The fluorescent stability of AIE microspheres was estimated in water, ethanol and DMSO. In order to compare with AIE microspheres prepared by copolymerization, we prepared another kind of AIE microspheres by traditional swelling method, by which the AIE monomer (compound B) was swelled into blank microspheres. The AIE microspheres by copolymerization and swelling were placed at room temperature for two weeks in water, ethanol and DMSO respectively. The flow cytometry results were shown in Figure 7, we can see that the fluorescence of AIE microspheres prepared by copolymerization was almost consistent in water, ethanol and DMSO, and there was almost no fluorescence leakage occurred. The AIE dye in the copolymerized microspheres was stable because AIE monomers were copolymerized with styrene by strong covalent bond in the microspheres. However, the fluorescence of swelling AIE microsphere in DMSO decreased from 5 × 105 to 1 × 105 (Figure 7(f)). The decrease was probably due to the fluorescence leakage caused by the swelling of AIE microsphere in DMSO, which may be a disadvantage in further application. Furthermore, the peaks in KO525 channel of AIE swelling microspheres were wider in all these three solvents compared with that of AIE microspheres prepared by copolymerization, which indicated that the CV of fluorescence was higher.

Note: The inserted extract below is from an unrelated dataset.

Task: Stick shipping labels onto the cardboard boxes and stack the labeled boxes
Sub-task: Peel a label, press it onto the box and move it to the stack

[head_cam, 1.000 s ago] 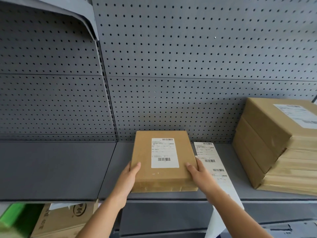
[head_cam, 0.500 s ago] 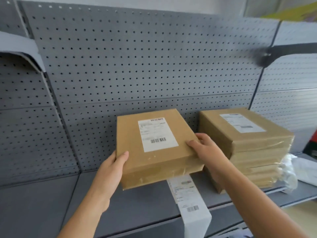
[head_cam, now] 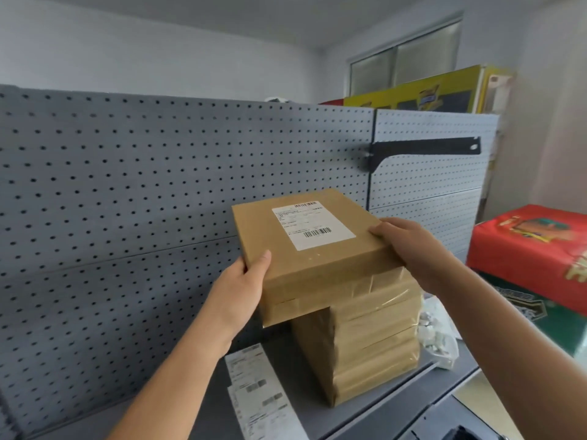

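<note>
A flat brown cardboard box [head_cam: 320, 265] with a white shipping label [head_cam: 313, 224] on top is held over the stack of taped brown boxes [head_cam: 371, 350]. It overhangs the stack to the left; whether it rests on the stack I cannot tell. My left hand [head_cam: 243, 282] grips its near left corner, thumb on top. My right hand [head_cam: 408, 246] grips its right edge, fingers curled over the top. A strip of white shipping labels [head_cam: 257, 395] lies on the grey shelf [head_cam: 381, 417] left of the stack.
A grey pegboard wall [head_cam: 127, 201] backs the shelf, with a black bracket [head_cam: 422, 149] at upper right. Crumpled clear plastic [head_cam: 440, 341] lies right of the stack. A red carton [head_cam: 533, 249] sits further right on another box. Yellow cartons [head_cam: 422, 93] stand behind the pegboard.
Both hands lifted the labelled box off the shelf and carried it right, over the stack. The camera view swung up and to the right.
</note>
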### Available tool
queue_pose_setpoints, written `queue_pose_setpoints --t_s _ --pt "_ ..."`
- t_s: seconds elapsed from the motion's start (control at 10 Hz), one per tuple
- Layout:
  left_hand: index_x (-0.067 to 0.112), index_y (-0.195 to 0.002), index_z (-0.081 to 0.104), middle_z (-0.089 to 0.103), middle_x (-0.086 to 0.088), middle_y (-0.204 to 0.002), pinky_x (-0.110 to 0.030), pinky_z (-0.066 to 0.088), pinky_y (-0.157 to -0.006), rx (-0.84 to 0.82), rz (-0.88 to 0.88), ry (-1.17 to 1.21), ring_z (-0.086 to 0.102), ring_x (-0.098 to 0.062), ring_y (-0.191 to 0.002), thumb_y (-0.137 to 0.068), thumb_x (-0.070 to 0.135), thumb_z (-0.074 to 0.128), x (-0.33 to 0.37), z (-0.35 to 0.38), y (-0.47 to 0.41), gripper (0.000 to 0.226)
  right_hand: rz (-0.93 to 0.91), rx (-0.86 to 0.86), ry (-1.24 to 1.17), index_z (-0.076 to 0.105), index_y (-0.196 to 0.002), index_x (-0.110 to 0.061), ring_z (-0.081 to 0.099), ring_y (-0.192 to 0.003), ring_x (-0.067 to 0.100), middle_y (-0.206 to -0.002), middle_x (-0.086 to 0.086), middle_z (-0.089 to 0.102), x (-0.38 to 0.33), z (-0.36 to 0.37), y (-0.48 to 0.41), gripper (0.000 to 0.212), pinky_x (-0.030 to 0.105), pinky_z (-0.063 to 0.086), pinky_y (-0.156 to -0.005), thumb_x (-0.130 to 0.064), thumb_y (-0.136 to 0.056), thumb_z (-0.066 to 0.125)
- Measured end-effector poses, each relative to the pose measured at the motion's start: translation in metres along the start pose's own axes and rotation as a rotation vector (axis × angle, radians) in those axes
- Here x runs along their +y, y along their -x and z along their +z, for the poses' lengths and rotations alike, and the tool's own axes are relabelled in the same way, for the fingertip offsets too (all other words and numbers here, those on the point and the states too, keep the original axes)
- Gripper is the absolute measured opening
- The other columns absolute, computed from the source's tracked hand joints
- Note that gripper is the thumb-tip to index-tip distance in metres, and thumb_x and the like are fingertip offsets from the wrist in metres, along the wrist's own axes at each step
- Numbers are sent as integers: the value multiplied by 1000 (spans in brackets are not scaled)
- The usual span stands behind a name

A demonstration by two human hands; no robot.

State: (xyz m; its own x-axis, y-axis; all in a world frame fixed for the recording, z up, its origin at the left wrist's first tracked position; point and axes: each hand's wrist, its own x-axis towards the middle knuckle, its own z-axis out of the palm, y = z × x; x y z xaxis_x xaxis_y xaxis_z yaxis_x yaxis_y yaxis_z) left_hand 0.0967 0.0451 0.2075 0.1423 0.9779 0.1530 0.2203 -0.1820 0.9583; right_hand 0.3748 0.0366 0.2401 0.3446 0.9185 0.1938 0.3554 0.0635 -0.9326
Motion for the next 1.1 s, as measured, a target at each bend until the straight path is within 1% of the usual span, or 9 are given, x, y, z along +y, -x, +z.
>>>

Overall, the AIE microspheres prepared by copolymerization had higher stability and lower fluorescence CV.

Figure 7.

Fluorescence flow cytometry image of copolymerized green AIEgens-microspheres stored in (a) water, (b) ethanol, (c) DMSO and swelled green AIEgens-microspheres stored in(d) water, (e) ethanol, (f) DMSO for two weeks at room temperature, the different fluorescence intensities of the microspheres can be easily distinguished on KO525 channel of the flow cytometer.

Conclusions

In the present work, a new kind of green AIE monomer was synthesized using Suzuki reaction, based on which a transition metal-free, nonhazardous, nontoxic and atom-economic method to prepare AIE-active microspheres was developed with two-stage dispersion polymerization. SEM characterization showed that the content of AIE monomer did not result in remarkable changes in either size or shape of the fluorescent beads. The particle size of the synthesized microspheres is approximately 3 μm and CV was around 5%. We obtained three fluorescence-encoded beads through the precise control of the AIEgens content during the copolymerization process. These three kinds of fluorescent beads encoded with different AIEgens content can be distinguished completely without obvious overlap using fluorescence flow cytometry. They also can be observed equidistributed in confocal microscopy, indicating the AIE dye was uniformly distributed in the microspheres and no fluorescence leakage occurred. The present work provided a general strategy to prepare AIE-based fluorescent materials with good monodispersity and fluorescence-encoded properties for biomedical imaging and other applications like fluorescent devices and organic field-effect transistors.